Bruening (2001) proposes that the scope constraint observed in (1) and (2) be assimilated to Superiority. In a sentence like (5) with multiple wh-phrases, movement must target the higher (5a) rather than the lower (5b) argument. Standard domain tests provide independent evidence for the height asymmetry (6a–b).1

(5)

• a.

Who ___ saw what?

• b.

*What did who see ___ ?

(6)

• a.

No one saw anything.

• b.

*Anyone saw nothing.

By a variety of domain tests, Barss and Lasnik (1986) demonstrate conclusively that in DOCs the goal object is asymmetrically higher than the theme (7a–b).
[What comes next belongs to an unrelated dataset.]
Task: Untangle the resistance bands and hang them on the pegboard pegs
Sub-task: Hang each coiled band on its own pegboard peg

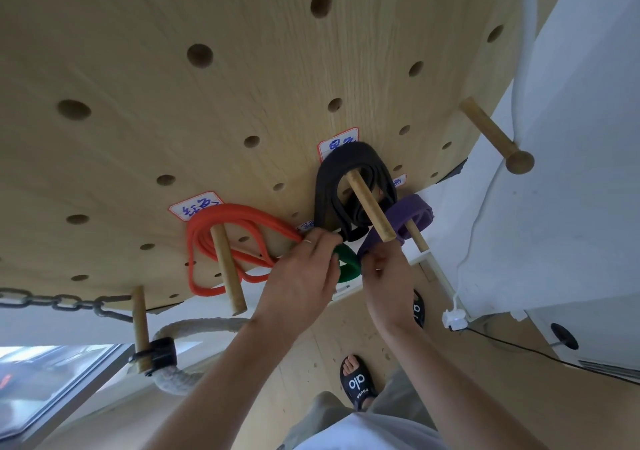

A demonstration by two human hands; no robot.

We therefore expect DOCs to exhibit Superiority, which Barss and Lasnik do in fact note (8a–b).2

(7)

• a.

John gave [no one] [anything].

• b.

*John gave [anyone] [nothing].

(8)

• a.

Who did John give ___ what?

• b.

*What did John give who ___ ?

In the Minimalist Program (Chomsky 1995), Superiority effects issue from the general account of movement. A head α bearing an edge feature (ϵ) and a feature [ϕ] capable of undergoing agreement probes its c-command domain for a [ϕ]-bearing β (9a). On detecting β, α agrees with it on [ϕ], activates its edge feature, and raises β to its specifier position (9b). Crucially, the probe-goal relation respects Minimality; α cannot probe γ “past” an intervening β that is a [ϕ]-bearer (9c).

(9)

In the specific case of wh-movement, an interrogative feature [Q] on C probes its domain, targeting the closest wh-phrase who in (10a) and raising it (10b). The remaining wh-phrase what raises subsequently at LF, “tucking in” beneath who, thus preserving the original who-what order (Richards 1997).

(10)

Bruening (2001) extends this picture to quantifiers. He assumes that the highest light verb v in a DOC bears a scope feature [P] that probes its domain, targeting the closest quantifier (two persons in (11a)) and raising it (as in (11b)). The remaining quantifier (here, every language) subsequently raises, tucking in beneath and preserving the original scope order (11c).

(11)

On this view, scope freezing reduces to quantifier Superiority.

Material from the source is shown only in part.